# Task requirements
Exclude images, then output the remaining data verbatim.
== == ==
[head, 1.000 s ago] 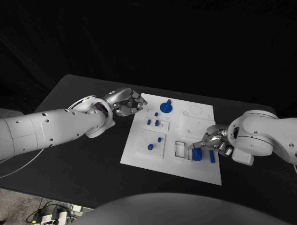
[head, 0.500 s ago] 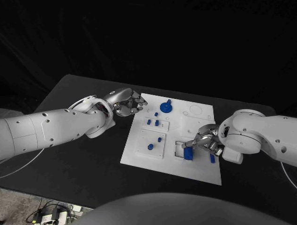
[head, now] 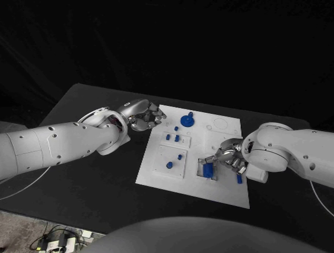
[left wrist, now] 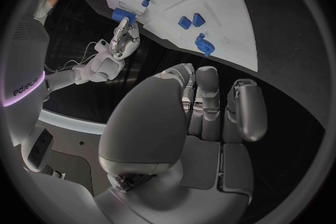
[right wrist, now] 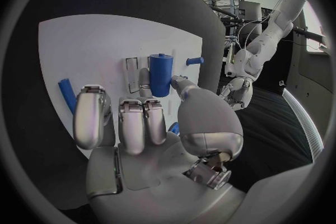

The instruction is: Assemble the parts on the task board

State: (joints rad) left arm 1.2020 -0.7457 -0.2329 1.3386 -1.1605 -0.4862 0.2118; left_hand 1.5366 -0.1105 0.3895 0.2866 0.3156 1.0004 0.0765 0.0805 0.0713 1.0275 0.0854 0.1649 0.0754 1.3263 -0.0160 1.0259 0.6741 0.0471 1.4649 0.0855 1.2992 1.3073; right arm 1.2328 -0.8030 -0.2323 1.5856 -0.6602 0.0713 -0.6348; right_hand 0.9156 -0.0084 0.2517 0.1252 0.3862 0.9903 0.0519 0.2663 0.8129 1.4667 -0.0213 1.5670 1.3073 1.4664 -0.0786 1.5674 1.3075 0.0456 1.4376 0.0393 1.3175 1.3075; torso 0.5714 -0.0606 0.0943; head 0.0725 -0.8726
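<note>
The right robot hand (head: pixel 229 158) holds a small blue plastic cylinder (right wrist: pixel 160 74) over the flat white task board (head: pixel 224 191). The left robot hand (head: pixel 143 115) is curled shut, holding nothing, at the board's far edge.

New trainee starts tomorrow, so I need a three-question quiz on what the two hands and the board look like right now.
1. True or false: the right hand holds a blue cylinder over the white board.
2. Which hand is beside the board's far corner? A) left B) right
3. Fill in: the left hand has its fingers curled and holds ____.

Key: 1 true; 2 A; 3 nothing.
</note>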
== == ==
# Exercise output
[head, 1.000 s ago] 
[head, 0.500 s ago] 
[head, now] 
[left wrist, now] 
[right wrist, now] 

The instruction is: Assemble the parts on the task board

State: (joints rad) left arm 1.2020 -0.7457 -0.2329 1.3386 -1.1605 -0.4862 0.2118; left_hand 1.5366 -0.1105 0.3895 0.2866 0.3156 1.0004 0.0765 0.0805 0.0713 1.0275 0.0854 0.1649 0.0754 1.3263 -0.0160 1.0259 0.6741 0.0471 1.4649 0.0855 1.2992 1.3073; right arm 1.2328 -0.8030 -0.2323 1.5856 -0.6602 0.0713 -0.6348; right_hand 0.9156 -0.0084 0.2517 0.1252 0.3862 0.9903 0.0519 0.2663 0.8129 1.4667 -0.0213 1.5670 1.3073 1.4664 -0.0786 1.5674 1.3075 0.0456 1.4376 0.0393 1.3175 1.3075; torso 0.5714 -0.0606 0.0943; head 0.0725 -0.8726
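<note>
The right robot hand (head: pixel 229 158) holds a small blue plastic cylinder (right wrist: pixel 160 74) over the flat white task board (head: pixel 224 191). The left robot hand (head: pixel 143 115) is curled shut, holding nothing, at the board's far edge.

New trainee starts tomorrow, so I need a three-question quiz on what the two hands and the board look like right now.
1. True or false: the right hand holds a blue cylinder over the white board.
2. Which hand is beside the board's far corner? A) left B) right
3. Fill in: the left hand has its fingers curled and holds ____.

Key: 1 true; 2 A; 3 nothing.
</note>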

For this exercise, nothing more remains to be done.